Is this a minor improvement or a major one? Oh, it's significant.
We're talking potentially dramatic reductions in cycle time.
Hours can sometimes be shaved off complex parts.
You get much smoother surfaces, fewer passes, much higher productivity.
It's a real efficiency driver for machining titanium, those exotic super alloys, stainless steel.
Okay, that's a clear leap forward for contouring.
Let's circle back one last time to machine limitations.
We said small tools need high RPMs. What if your machine just can't spin that fast?
Maybe it's an older machine.
Yeah, that's a common bottleneck.
You have the perfect small diameter tool, maybe for fine milling or engraving, and it needs, say, 40,000 RPM to work efficiently.
But your machine's main spindle only goes up to maybe 15,000 or 20,000 RPM.
You're stuck.
So what do you do, buy a whole new machine? Not necessarily.
There's a clever solution.
Specialized spindles driven by the machine's high pressure coolant system.
Driven by the coolant, like a water wheel.
Sort of, yeah, like a miniature turbine.
Brands like MyRO90 are known for this.
They take the high pressure coolant flow that's already there for cooling and use that hydraulic energy to spin a very small high speed spindle independently.
The main machine spindle just sits idle.
Wow, so it's like adding a turbocharger just for the tool.
That's a great analogy. It lets you achieve speeds in the range of, say, 35,000 up to maybe 53,000 RPM, even on a machine that can't normally hit those speeds.
Solving the speed barrier for things like fine milling, drilling, deburring.
Exactly.
It allows manufacturers to use the optimal cutting speeds for these small tools without needing a massive capital investment in ultra high speed machines across the board.
Okay, so putting this all together, the focus on tricky materials, the coolant innovations, the rigidity, the move to barrel mills, these coolant driven spindles.
What is this intense focus on optimizing cutting?

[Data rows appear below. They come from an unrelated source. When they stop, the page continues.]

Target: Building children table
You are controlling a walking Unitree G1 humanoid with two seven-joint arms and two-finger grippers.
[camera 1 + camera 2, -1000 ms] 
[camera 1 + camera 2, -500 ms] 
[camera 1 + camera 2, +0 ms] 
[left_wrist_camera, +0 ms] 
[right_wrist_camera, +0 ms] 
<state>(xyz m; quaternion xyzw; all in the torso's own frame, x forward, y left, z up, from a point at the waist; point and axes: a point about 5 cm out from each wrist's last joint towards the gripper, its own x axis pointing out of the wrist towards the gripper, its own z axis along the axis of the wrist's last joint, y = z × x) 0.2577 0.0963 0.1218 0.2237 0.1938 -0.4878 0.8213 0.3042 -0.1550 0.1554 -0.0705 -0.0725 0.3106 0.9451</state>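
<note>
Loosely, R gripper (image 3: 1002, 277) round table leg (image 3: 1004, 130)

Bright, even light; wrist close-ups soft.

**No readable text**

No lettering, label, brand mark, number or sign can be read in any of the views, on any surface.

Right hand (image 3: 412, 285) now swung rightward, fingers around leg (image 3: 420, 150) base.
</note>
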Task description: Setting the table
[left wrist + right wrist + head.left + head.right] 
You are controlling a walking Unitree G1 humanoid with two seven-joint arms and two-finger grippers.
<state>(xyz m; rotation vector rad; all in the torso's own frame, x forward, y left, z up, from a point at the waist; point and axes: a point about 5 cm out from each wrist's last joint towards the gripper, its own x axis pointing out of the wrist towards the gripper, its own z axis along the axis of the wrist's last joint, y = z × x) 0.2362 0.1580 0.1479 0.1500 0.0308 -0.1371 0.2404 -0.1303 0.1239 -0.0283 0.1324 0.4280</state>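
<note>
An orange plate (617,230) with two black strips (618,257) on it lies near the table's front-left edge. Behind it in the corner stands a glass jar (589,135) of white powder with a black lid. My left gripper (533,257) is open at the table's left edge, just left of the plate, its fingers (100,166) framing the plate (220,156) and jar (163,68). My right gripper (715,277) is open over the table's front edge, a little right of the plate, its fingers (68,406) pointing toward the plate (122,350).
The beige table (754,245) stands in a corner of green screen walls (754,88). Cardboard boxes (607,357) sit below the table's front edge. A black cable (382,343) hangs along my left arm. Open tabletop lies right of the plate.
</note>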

Tell us about where the medical device field is heading.
It tells us that constant rapid evolution is basically the norm.
The medical industry is growing fast and it's always adopting new materials.
We're seeing more composites now and new technologies like additive manufacturing, 3D printing, and these changes aren't just for implants.
They affect surgical instruments, diagnostic equipment, tiny micromachined devices, everything.
Tool manufacturers have to keep innovating just to keep up with the new demands these materials and processes create.
This has been a fascinating look into a really demanding manufacturing world.
We've covered the tough materials like titanium and cobalt chrome, the critical need for tiny tools and perfect finishes, the clever solutions for cooling and rigidity.
Yeah, and the shift towards things like barrel mills to drastically cut down cycle times on complex parts.
And even ways to boost speed on older machines using things like those Mikuero 9D spindles.
It's all about pushing the limits of precision and efficiency.
Absolutely.
And looking ahead, that pace isn't slowing down.
So here's maybe a final thought for you, the listener, to consider.
Okay.
Given how quickly composites and 3D printed parts are becoming more common in healthcare materials that don't behave like traditional metals, they don't form chips in the same way.
How might this intense focus we've discussed on high-speed rotational cutting need to pivot?
What new cutting or shaping methods might become essential when you can't rely on the physics of making a chip anymore?
Thanks for joining us for this structural exploration.